WHAT YOU WILL DO
Please restate the entire listing verbatim.
____________
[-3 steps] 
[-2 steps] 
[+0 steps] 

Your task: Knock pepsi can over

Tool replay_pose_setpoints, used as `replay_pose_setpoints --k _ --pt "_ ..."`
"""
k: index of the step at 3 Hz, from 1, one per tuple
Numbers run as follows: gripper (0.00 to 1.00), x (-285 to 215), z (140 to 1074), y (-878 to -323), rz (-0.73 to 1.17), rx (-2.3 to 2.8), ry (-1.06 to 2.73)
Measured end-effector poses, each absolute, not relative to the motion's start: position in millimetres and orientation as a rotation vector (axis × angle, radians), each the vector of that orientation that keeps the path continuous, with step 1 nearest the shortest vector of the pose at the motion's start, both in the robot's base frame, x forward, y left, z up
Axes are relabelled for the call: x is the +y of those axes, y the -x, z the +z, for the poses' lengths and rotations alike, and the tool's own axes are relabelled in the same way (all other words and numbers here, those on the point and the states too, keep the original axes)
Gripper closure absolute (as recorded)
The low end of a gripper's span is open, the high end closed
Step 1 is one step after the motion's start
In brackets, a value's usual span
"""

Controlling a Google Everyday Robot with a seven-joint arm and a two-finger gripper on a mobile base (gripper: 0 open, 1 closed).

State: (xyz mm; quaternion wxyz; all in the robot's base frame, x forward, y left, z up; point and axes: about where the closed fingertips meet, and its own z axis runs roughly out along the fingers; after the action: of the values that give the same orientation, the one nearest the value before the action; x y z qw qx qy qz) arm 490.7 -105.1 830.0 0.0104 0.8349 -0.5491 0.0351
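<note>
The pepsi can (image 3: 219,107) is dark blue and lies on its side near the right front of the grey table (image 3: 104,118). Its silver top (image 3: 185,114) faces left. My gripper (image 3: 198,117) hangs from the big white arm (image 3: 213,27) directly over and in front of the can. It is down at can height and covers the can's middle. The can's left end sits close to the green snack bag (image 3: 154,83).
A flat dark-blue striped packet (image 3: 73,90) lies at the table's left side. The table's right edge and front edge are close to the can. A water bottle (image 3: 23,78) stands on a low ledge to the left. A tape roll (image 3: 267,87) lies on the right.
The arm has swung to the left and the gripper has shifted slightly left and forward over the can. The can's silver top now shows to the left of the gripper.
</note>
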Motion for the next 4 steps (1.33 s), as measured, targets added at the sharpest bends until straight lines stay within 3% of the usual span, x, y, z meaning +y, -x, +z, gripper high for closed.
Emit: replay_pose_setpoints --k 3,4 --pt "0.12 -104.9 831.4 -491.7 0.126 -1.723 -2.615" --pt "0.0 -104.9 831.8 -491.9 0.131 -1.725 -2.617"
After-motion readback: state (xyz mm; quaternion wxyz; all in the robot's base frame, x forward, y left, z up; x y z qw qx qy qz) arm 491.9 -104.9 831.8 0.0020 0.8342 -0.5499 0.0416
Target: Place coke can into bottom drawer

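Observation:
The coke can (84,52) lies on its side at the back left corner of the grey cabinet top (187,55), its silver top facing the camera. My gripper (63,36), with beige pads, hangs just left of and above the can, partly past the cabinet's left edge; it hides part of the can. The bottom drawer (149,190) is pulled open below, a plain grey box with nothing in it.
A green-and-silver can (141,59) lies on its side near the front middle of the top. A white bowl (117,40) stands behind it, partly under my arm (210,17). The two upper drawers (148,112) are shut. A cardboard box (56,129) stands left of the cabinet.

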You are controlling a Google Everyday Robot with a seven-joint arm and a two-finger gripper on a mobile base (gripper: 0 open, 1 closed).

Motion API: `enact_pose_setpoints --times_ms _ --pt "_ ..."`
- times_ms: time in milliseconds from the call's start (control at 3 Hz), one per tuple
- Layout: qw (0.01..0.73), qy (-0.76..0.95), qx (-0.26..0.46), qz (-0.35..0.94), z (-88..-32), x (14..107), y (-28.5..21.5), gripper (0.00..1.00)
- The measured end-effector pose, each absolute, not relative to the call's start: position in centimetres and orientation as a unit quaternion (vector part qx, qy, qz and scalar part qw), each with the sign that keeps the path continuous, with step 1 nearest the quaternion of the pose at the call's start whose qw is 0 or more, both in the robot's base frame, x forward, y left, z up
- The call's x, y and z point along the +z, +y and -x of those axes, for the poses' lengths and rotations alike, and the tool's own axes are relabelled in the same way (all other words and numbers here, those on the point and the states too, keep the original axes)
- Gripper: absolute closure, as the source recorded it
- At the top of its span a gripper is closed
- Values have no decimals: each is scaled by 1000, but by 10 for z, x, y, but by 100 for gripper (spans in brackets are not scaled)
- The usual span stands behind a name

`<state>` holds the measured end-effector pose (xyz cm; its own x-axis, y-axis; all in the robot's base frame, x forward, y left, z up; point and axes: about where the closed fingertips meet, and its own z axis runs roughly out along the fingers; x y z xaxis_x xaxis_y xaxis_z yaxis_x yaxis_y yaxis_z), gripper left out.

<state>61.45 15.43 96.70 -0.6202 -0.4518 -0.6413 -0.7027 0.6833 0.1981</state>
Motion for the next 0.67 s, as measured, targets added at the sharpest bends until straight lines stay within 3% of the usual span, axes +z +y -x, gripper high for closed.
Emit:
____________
EXERCISE OUTPUT
[-3 steps] 
[-2 steps] 
[+0 steps] 

Your task: Knock pepsi can over

Tool replay_pose_setpoints, used as `replay_pose_setpoints --k _ --pt "_ ..."`
"""
k: index of the step at 3 Hz, from 1, one per tuple
Numbers run as follows: gripper (0.00 to 1.00), x (-285 to 215), z (140 to 1074), y (-878 to -323), rz (-0.73 to 1.17), rx (-2.3 to 2.8), ry (-1.06 to 2.73)
Measured end-effector poses, each absolute, not relative to the motion's start: position in millimetres and orientation as a rotation vector (axis × angle, radians), each the vector of that orientation that keeps the path continuous, with step 1 nearest the shortest vector of the pose at the motion's start, both in the robot's base frame, x forward, y left, z up
Axes are relabelled for the call: x is the +y of those axes, y the -x, z the +z, for the poses' lengths and rotations alike, and the tool's own axes are relabelled in the same way (all other words and numbers here, those on the point and the states too, keep the original axes)
Gripper closure absolute (as recorded)
The low end of a gripper's span is open, the high end closed
Step 1 is one step after the motion's start
In brackets, a value's usual span
"""

Controlling a Google Everyday Robot with a seven-joint arm and a two-finger gripper on a mobile base (gripper: 0 open, 1 closed).

State: (xyz mm; quaternion wxyz; all in the robot's base frame, x forward, y left, z up; point and axes: about where the closed fingertips meet, and its own z axis runs roughly out along the fingers; after the action: of the values that give the same orientation, the one nearest the value before the action; x y z qw qx qy qz) arm 490.7 -105.1 830.0 0.0104 0.8349 -0.5491 0.0351
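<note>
The pepsi can (image 3: 219,107) is dark blue and lies on its side near the right front of the grey table (image 3: 104,118). Its silver top (image 3: 185,114) faces left. My gripper (image 3: 198,117) hangs from the big white arm (image 3: 213,27) directly over and in front of the can. It is down at can height and covers the can's middle. The can's left end sits close to the green snack bag (image 3: 154,83).
A flat dark-blue striped packet (image 3: 73,90) lies at the table's left side. The table's right edge and front edge are close to the can. A water bottle (image 3: 23,78) stands on a low ledge to the left. A tape roll (image 3: 267,87) lies on the right.
The arm has swung to the left and the gripper has shifted slightly left and forward over the can. The can's silver top now shows to the left of the gripper.
</note>
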Motion for the next 4 steps (1.33 s), as measured, targets added at the sharpest bends until straight lines stay within 3% of the usual span, x, y, z meaning +y, -x, +z, gripper high for closed.
Emit: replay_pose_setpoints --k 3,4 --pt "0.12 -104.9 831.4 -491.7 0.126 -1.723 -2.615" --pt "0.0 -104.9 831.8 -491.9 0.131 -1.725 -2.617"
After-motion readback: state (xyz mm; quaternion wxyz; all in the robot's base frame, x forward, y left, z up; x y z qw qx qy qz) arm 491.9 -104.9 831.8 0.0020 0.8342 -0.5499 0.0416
Target: Place coke can into bottom drawer

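Observation:
The coke can (84,52) lies on its side at the back left corner of the grey cabinet top (187,55), its silver top facing the camera. My gripper (63,36), with beige pads, hangs just left of and above the can, partly past the cabinet's left edge; it hides part of the can. The bottom drawer (149,190) is pulled open below, a plain grey box with nothing in it.
A green-and-silver can (141,59) lies on its side near the front middle of the top. A white bowl (117,40) stands behind it, partly under my arm (210,17). The two upper drawers (148,112) are shut. A cardboard box (56,129) stands left of the cabinet.
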
You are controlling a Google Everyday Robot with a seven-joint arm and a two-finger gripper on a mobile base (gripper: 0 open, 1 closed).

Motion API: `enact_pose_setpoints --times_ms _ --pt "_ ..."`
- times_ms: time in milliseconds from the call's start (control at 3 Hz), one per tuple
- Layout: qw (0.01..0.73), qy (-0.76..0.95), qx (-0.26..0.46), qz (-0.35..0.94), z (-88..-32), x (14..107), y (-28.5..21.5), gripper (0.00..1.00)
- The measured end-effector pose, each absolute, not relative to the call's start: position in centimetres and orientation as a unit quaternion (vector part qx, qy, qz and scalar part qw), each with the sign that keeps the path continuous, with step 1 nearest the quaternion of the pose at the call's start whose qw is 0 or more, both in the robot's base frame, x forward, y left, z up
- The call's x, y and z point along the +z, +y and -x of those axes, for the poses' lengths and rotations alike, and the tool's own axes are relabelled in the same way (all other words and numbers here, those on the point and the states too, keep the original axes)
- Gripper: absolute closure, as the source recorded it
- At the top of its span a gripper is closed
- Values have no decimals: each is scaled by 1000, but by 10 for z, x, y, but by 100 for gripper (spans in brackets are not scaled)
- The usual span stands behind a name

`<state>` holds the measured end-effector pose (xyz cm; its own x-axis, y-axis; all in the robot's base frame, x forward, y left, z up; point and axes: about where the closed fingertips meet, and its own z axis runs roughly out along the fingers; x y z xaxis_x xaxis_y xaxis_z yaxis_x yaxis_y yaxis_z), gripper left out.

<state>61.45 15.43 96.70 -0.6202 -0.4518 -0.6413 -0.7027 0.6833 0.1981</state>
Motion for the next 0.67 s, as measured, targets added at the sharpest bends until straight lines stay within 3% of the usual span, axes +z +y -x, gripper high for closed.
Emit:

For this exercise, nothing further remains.